People hurried past the corpses in La Saline on Thursday holding their noses or covering their eyes. Only a foot remained intact on the badly charred body, which had been lying there since on Wednesday. The other was covered in cuts as if hacked with a machete. Both heads were missing.
"We're waiting for the government to call on the Front to solve the country's security problems," chief rebel leader Guy Philippe, who now heads the Front for National Reconstruction Party, told a news conference.
Rebels killed scores of people including police officers and released hundreds of prison inmates in the February uprising.
Philippe said UN peacekeepers and Haitian police had done nothing to disarm Aristide partisans.

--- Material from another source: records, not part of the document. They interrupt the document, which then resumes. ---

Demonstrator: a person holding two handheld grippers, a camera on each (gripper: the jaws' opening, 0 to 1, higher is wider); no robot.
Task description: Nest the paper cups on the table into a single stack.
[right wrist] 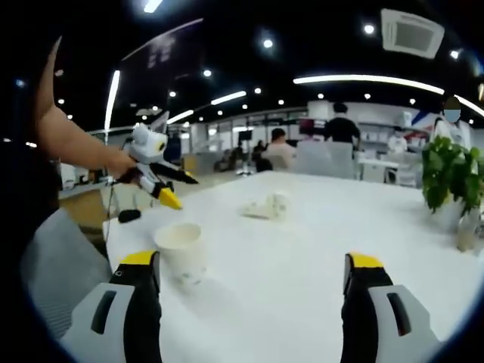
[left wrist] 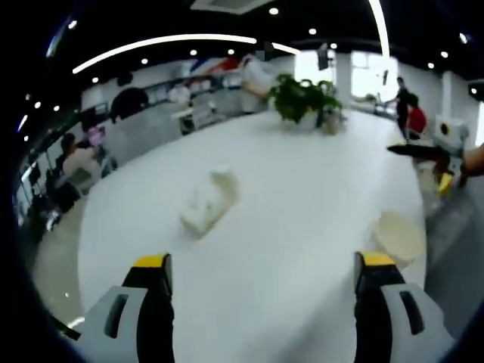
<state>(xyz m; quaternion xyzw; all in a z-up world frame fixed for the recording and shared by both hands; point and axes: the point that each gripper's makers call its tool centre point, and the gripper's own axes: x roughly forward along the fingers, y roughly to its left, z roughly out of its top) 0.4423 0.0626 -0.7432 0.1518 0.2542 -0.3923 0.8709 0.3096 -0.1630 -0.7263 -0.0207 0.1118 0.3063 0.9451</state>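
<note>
A white paper cup (right wrist: 181,251) stands upright on the white table (right wrist: 318,234), just ahead of my right gripper's (right wrist: 252,260) left jaw. That gripper is open and holds nothing. Farther out lie white cups on their sides (right wrist: 266,206), blurred. In the left gripper view those lying cups (left wrist: 210,200) rest mid-table, ahead of my open, empty left gripper (left wrist: 263,261). The upright cup (left wrist: 397,236) sits near the table's right edge. The right gripper (left wrist: 442,155) shows beyond it. A person's arm holds the left gripper (right wrist: 155,172) above the table's near corner.
A potted plant (left wrist: 302,98) (right wrist: 452,170) stands at the far end of the table (left wrist: 302,189). A grey chair (right wrist: 60,265) is beside the table's near corner. People sit and stand in the office beyond the table.
</note>
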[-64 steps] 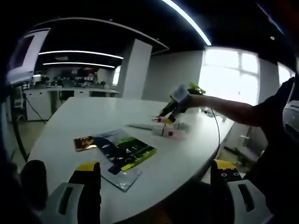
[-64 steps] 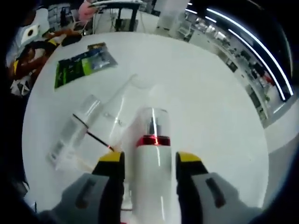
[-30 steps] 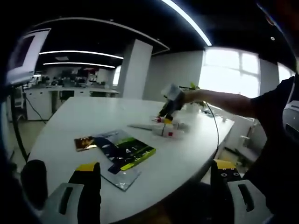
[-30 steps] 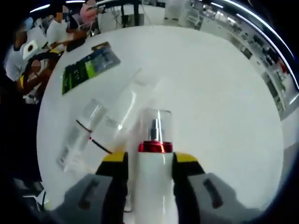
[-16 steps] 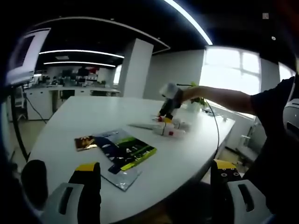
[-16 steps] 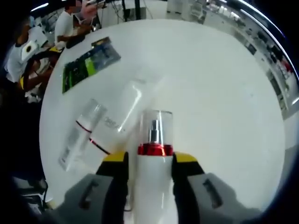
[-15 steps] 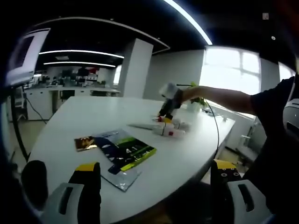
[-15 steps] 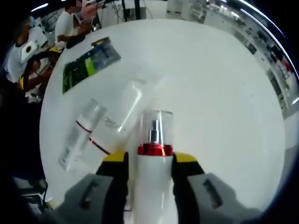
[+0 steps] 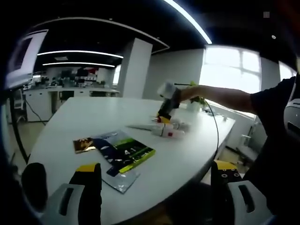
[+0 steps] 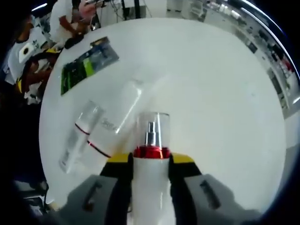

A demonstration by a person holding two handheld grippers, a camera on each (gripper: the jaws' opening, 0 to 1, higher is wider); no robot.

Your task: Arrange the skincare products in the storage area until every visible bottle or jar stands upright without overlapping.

Aristide supporters say the United Nations and US-backed interim government that is friendly with Philippe should disarm the rebels.
He criticised UN peacekeeping efforts saying "The UN never resolved the problem of insecurity in any country in the world."
Tens of thousands of people in the city of 250 000 remain hungry, three weeks after the passage of Tropical Storm Jeanne, the International Federation of Red Crescent and Red Cross Societies warned this week.
US help
Meanwhile, Interim Prime Minister Gerard Latortue asked US Secretary of State Colin Powell to help grant temporary protection to Haitians living in the United States, saying the Caribbean country cannot cope with a return of migrants.
Relief workers say the violence in Port-au-Prince also crippled food shipments to Gonaives.
About 300 000 people were left homeless by Jeanne's floods and mudslides, which killed at least 1 870 and left 884 reported missing, most presumed dead and most in Gonaives.
On Wednesday UN troops in armoured vehicles rolled through Bel Air slum and provided security while police arrested 75 people, but found no weapons.